For as long as the British have visited the seaside for pleasure, the country’s coastal architecture has borrowed freely from far-flung places. Victorian resorts abound with onion domes and pagodas that promised new sensations and leisured ease. There is an enjoyable echo of this tradition in Níall McLaughlin Architects’ Saltmarsh House, an elegant pavilion providing entertainment space and guest accommodation on the grounds of its clients’ waterfront home on the Isle of Wight, four miles from the English mainland.
The main house, a crenellated 19th-century pile, sits on a low hill, with gardens that sweep down to tidal marshland adjoining a natural harbor. A winding path leads down to the pavilion at the water’s edge. It’s a sensitive setting, and the primary aim was to tread lightly. “We began with the idea of a delicate frame, floating above the ground,” says McLaughlin. “A simple sketch might have shown a platform sheltered by a canopy roof, and the changing light coming in from the sea and the sky.”
Diverse influences fed the development of the design, from the memory of fragile greenhouses that once stood on the site to a widespread fascination with Asia at the time the main house was built. London-based McLaughlin also had in mind particular Australian houses, whose openness allows an intimate connection to the environment, and a certain freedom within.
Regulations on thermal performance now make such minimal structures challenging, but the realized building has an almost ethereal lightness, which becomes more apparent on approach. Low stilts lift a timber deck just clear of the grass. Above, a dark copper roof folded into intersecting pyramids is held aloft on attenuated uprights that barely seem present. Three copper-clad volumes—enclosing a kitchen, bedroom, and bathroom—appear to hover below its deep eaves with no visible means of support.
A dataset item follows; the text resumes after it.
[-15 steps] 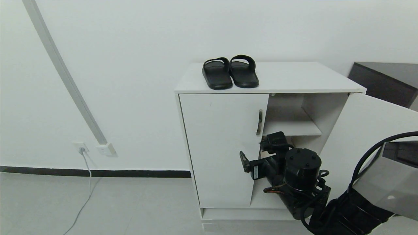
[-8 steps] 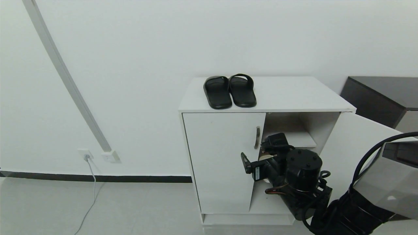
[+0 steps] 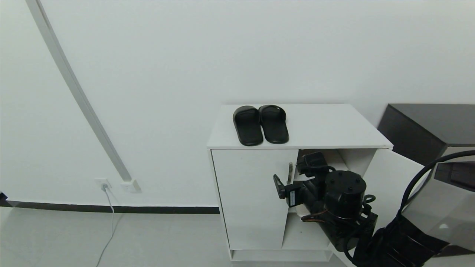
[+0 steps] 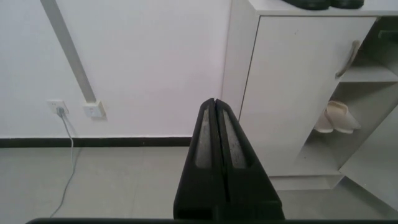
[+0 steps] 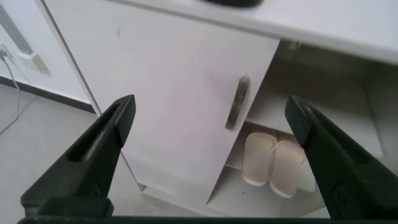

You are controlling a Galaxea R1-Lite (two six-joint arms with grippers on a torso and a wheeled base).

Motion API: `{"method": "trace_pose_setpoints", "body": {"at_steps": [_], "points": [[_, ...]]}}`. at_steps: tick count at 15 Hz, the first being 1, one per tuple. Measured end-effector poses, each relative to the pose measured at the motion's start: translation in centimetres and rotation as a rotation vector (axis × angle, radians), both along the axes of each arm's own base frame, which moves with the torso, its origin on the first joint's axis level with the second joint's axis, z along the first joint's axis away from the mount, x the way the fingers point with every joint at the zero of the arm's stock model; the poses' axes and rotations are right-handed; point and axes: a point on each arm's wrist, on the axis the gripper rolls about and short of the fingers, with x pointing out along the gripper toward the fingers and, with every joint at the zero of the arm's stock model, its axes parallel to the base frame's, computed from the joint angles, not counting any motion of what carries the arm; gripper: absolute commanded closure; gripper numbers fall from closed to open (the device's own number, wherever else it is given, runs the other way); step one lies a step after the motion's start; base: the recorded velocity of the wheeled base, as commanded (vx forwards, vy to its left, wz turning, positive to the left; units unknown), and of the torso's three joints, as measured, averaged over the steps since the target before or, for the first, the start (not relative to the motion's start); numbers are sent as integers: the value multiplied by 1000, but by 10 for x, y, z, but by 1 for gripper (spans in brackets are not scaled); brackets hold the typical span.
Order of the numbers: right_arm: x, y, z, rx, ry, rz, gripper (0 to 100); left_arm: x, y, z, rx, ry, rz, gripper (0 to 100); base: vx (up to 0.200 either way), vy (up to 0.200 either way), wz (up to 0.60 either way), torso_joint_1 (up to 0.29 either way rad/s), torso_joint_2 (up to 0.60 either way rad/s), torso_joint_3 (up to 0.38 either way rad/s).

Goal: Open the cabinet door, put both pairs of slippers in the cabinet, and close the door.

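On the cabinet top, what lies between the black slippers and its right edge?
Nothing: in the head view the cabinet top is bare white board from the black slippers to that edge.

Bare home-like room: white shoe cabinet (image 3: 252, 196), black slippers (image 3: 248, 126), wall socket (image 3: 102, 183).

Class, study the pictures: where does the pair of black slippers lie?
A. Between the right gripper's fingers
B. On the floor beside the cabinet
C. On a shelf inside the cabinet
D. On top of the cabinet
D: the black slippers lie side by side on the top of the cabinet; the pair on a shelf inside is the pale slippers.
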Motion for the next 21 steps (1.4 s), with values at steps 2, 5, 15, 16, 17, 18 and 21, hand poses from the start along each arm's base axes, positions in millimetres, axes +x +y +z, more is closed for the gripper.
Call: {"method": "trace_pose_setpoints", "body": {"at_steps": [2, 5, 15, 16, 17, 18, 21], "points": [[0, 0, 0, -4, 1, -1, 0, 0, 0, 0, 0, 0, 0, 100, 0, 0, 0, 266, -596, -330], [-3, -3, -1, -51, -21, 0, 0, 0, 0, 0, 4, 0, 2, 100, 0, 0, 0, 142, -321, -170], [15, 28, 22, -83, 193, 13, 0, 0, 0, 0, 6, 0, 1, 100, 0, 0, 0, 2, -7, -4], [14, 34, 34, -43, 226, 12, 0, 0, 0, 0, 4, 0, 1, 100, 0, 0, 0, 0, 0, 0], [13, 38, 48, -1, 229, 11, 0, 0, 0, 0, 4, 0, 1, 100, 0, 0, 0, 0, 0, 0], [12, 42, 61, 34, 210, 0, 0, 0, 0, 0, 4, 0, 1, 100, 0, 0, 0, 0, 0, 0], [12, 46, 79, 78, 169, -20, 0, 0, 0, 0, 1, 0, 0, 100, 0, 0, 0, 0, 0, 0]]}}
When arriving by the short footbridge that leads to the deck, the spectacular effect of the building’s featherweight frame, executed entirely in 1⅝-inch steel tubes, is revealed. Two rows of columns, spaced 16 feet 5 inches (5 meters) apart, produce four square structural bays, inset from the edges of the deck and roof by half that distance. Three of the bays are glazed to enclose a long glass-walled dining hall overlooking the water, with one left open to create a covered terrace at its entrance.
The dining hall (above) overlooks an adjacent salt marsh and harbor (top of page). Photo © Nick Kane, click to enlarge.
Each skeletal column comprises four tubes in a loose cluster, so that glass walls can pass through them, preserving legibility of the frame from inside and out. Finding a way to do that was critical, says McLaughlin, but eluded the architect until he spotted quadripartite stone columns on a visit to the 10th-century Amber Fort in Jaipur, India.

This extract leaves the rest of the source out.